Jump to content


From Wikipedia, the free encyclopedia
An example of a caesura in modern western music notation

A caesura (/siˈzjʊərə/, pl. caesuras or caesurae; Latin for "cutting"), also written cæsura and cesura, is a metrical pause or break in a verse where one phrase ends and another phrase begins. It may be expressed by a comma (,), a tick (), or two lines, either slashed (//) or upright (||). In time value, this break may vary between the slightest perception of silence all the way up to a full pause.[1]


In classical Greek and Latin poetry a caesura is the juncture where one word ends and the following word begins within a foot. In contrast, a word juncture at the end of a foot is called a diaeresis. Some caesurae are expected and represent a point of articulation between two phrases or clauses. All other caesurae are only potentially places of articulation. The opposite of an obligatory caesura is a bridge where word juncture is not permitted.

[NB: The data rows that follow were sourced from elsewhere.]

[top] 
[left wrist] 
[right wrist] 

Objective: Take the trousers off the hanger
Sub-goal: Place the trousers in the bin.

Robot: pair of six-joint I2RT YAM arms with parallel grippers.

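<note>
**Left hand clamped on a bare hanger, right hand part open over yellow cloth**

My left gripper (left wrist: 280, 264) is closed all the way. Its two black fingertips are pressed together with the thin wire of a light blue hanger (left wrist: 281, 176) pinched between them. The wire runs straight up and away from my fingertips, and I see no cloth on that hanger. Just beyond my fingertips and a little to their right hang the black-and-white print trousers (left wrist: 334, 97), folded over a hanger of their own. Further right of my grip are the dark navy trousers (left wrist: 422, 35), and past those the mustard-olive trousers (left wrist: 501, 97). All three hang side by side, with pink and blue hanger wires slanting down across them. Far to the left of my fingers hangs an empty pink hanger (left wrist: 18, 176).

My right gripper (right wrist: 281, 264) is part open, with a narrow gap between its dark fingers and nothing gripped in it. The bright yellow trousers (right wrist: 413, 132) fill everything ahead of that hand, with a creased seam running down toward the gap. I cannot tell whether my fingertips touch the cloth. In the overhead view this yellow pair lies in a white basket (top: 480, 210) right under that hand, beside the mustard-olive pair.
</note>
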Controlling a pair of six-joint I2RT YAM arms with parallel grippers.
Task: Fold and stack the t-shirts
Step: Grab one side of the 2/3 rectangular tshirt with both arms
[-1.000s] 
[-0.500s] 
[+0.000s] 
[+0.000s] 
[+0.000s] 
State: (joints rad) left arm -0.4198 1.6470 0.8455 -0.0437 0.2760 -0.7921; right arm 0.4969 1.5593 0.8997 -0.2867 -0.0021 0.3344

In modern European poetry, a caesura is defined as a natural phrase end, especially when occurring in the middle of a line. A masculine caesura follows a stressed syllable while a feminine caesura follows an unstressed syllable. A caesura is also described by its position in a line of poetry: a caesura close to the beginning of a line is called an initial caesura, one in the middle of a line is medial, and one near the end of a line is terminal. Initial and terminal caesurae are rare in formal, Romance, and Neoclassical verse, which prefer medial caesurae.


In verse scansion, the modern caesura mark is a double vertical bar ⟨||⟩ or ⟨⟩, a variant of the single-bar virgula ("twig") used as a caesura mark in medieval manuscripts.[2] The same mark separately developed as the virgule, the single slash used to mark line breaks in poetry.[2]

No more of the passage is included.